フリーダ様の手を取り、遊戯室へいざなう。幼いころから男子が多かったせいか事あるごとにあぶれてしまいがちなフリーダ様のお相手をするのも私の役目だ。横目でみると閣下も苦笑しながらうなずかれていた。


宇宙歴780年 帝国歴471年 6月上旬
首都星オーディン リューデリッツ邸
ザイトリッツ・フォン・リューデリッツ

「閣下、お呼びとのことでしたので参りました」

執務室で来期の工事計画書を再確認していると、ワルターがノックをして部屋に入ってきた。鍛錬の方は一段落したらしい。執務机の向かいの椅子を勧める。
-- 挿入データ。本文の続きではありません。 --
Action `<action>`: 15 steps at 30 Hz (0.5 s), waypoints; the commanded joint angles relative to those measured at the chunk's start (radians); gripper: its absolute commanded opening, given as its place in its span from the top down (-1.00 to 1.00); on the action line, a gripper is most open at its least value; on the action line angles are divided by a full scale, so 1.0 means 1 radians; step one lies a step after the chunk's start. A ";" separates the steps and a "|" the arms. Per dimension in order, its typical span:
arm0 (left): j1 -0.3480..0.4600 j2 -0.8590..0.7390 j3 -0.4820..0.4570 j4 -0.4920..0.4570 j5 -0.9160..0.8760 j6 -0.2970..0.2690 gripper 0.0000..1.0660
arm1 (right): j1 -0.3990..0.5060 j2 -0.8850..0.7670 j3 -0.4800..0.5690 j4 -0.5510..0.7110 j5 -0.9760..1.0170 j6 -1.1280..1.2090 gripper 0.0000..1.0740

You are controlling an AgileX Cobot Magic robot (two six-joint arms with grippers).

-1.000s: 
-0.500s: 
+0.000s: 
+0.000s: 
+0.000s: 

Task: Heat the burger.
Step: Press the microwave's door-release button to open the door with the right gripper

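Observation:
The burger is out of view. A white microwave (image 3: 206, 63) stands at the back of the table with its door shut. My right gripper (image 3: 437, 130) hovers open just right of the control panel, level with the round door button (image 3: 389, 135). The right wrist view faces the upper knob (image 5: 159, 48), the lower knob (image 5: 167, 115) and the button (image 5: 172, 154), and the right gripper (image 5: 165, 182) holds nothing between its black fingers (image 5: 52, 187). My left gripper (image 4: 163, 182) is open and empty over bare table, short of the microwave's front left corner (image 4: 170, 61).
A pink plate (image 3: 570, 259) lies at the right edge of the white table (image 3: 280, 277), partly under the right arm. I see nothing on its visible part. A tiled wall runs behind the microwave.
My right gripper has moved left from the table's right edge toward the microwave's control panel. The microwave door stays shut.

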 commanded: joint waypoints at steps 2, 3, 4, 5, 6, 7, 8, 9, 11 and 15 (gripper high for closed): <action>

「鍛錬の方はどうだい?オスカーは筋も良かったし、仕込んでいて楽しそうだったが、アルブレヒトは悪くはない程度だ。手がかかるだろう?」

「閣下はいつも率直な表現をされますな。確かにロイエンタール卿と比べると見劣りはするかもしれませんが、ひたむきに基礎を続けられる根気強さがあります。名人には成れずとも、伯爵家のご嫡男としては十分な実力を身に付けられると思います。それに才能があり過ぎると教え甲斐がないですから。楽しくやらせて頂いております」

「そうか。アルブレヒトには良くも悪くも私の名前がついて回る。普通なら賞賛されるべきところでも、これ位できて当たり前と思われるだろう。家が代々軍人だからと自分も軍人にならなければならないと思い込まない様に接してくれ。周囲が軍人ばかりだから難しいかもしれんが......」

ワルターは意外な話だったようで少し驚いている様子だ。

「意外かな?だが、私が志向していたのは軍人ではなく事業家だった。おばあ様の期待もあったし、代々軍人の家系だから他の道は選べなかったが、幼少のころから100万の敵を倒すことより100万の臣民を養う事の方が大業だと思っていたからな」

「閣下は500万以上の敵を屠りましたが、数億人を養っておられます。確かに言われてみれば、どちらに志向があるのは明白でしたな。失礼いたしました」

どうやら腑に落ちたらしいが、今日の本題はこの話題ではない。

「それで本題だが......。ワルター?芸術家の卵と仲が良いらしいが、パトロンとしても支えているのかな?」

意外なところからの返球だったらしい。ワルターは返事に困っている。